The material below has pictures in it. Set down only the lines from the line containing "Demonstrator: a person" through the line containing "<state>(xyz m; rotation", word for word, and leave the pictures behind.

************

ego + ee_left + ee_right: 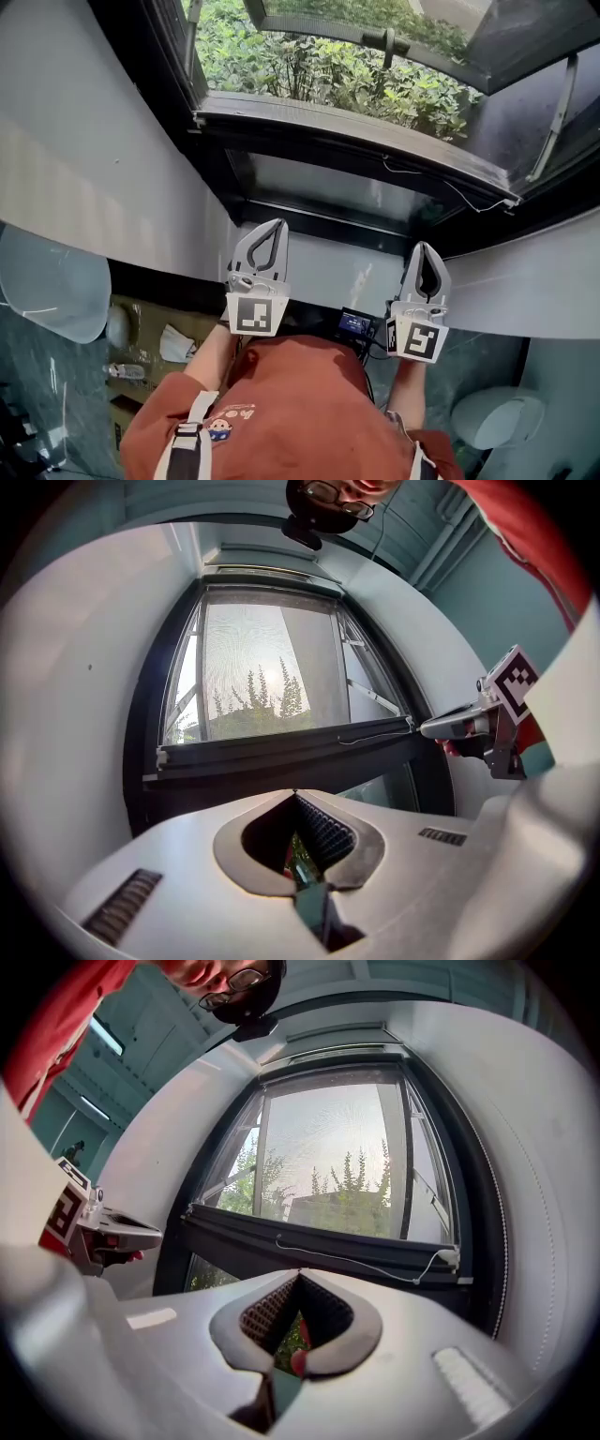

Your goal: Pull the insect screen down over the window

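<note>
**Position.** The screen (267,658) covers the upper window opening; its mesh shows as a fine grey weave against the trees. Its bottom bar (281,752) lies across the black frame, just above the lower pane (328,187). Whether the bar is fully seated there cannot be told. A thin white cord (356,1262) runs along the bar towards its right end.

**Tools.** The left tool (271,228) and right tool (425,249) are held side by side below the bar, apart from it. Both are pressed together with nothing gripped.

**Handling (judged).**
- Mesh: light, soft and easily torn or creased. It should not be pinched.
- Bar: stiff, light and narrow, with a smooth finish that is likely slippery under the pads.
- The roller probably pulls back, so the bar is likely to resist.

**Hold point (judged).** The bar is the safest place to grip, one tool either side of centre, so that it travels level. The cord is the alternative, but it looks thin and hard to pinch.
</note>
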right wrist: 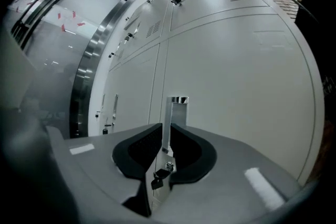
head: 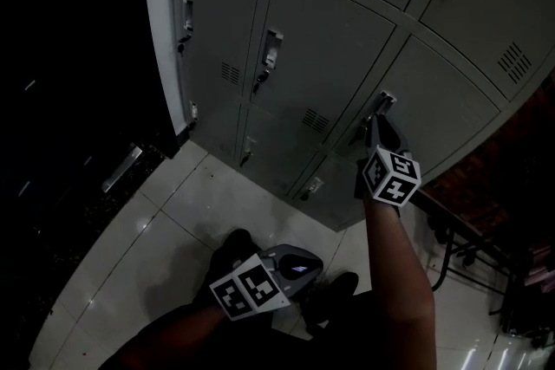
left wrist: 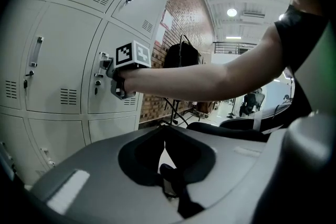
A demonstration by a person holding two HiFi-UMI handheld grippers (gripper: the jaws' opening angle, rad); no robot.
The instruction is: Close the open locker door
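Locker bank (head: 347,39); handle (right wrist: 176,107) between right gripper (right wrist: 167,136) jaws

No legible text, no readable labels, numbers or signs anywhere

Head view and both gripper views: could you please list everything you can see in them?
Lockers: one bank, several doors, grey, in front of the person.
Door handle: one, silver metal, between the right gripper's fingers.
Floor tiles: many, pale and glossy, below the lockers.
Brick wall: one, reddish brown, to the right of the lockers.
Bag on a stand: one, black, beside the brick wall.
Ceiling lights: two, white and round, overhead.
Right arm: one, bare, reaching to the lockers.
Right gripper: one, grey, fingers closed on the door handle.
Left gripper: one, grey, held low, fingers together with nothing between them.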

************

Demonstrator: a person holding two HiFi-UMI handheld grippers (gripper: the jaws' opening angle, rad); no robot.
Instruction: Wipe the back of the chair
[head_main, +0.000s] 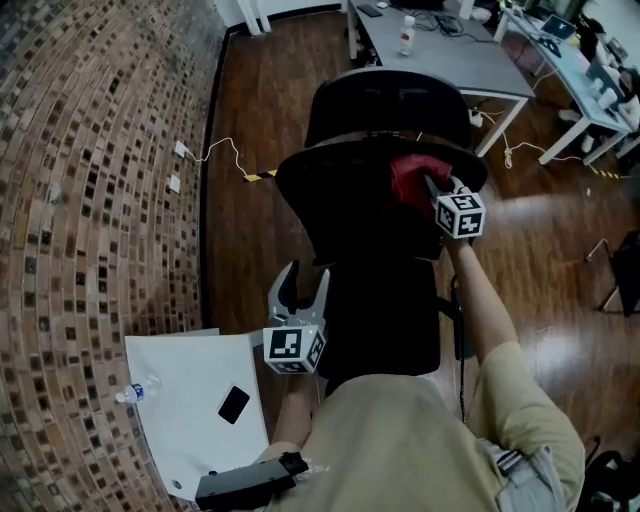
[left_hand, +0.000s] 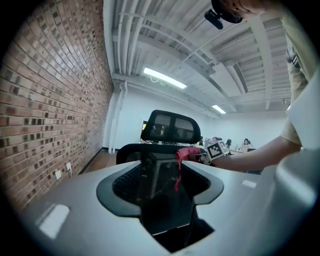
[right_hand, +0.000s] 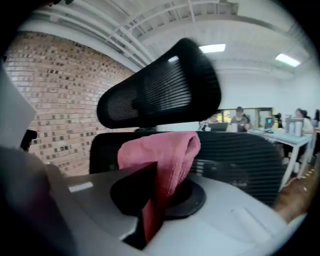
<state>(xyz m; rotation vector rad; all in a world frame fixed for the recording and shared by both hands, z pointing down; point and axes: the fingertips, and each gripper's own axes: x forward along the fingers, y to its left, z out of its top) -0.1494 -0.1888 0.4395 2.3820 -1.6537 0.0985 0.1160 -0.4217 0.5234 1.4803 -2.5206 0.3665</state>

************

**OUTPUT OF THE EXERCISE**
Demonstrator: a person holding two HiFi-UMI handheld grippers (gripper: the jaws' opening angle, rad); no robot.
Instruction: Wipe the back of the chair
[head_main, +0.000s] 
[left_hand, +0.000s] 
[right_hand, +0.000s] 
<state>(xyz m; rotation vector rad; all in a world frame fixed for the recording and shared by both hands, z pointing down; point and axes: the fingertips, and each gripper's own axes: x forward along the fingers, y to its left, z out of its top) -0.1494 -0.1888 0.4395 2.3820 -1.6537 0.0985 0.1160 -0.4217 0.5234 1.4803 -2.5206 0.3665</state>

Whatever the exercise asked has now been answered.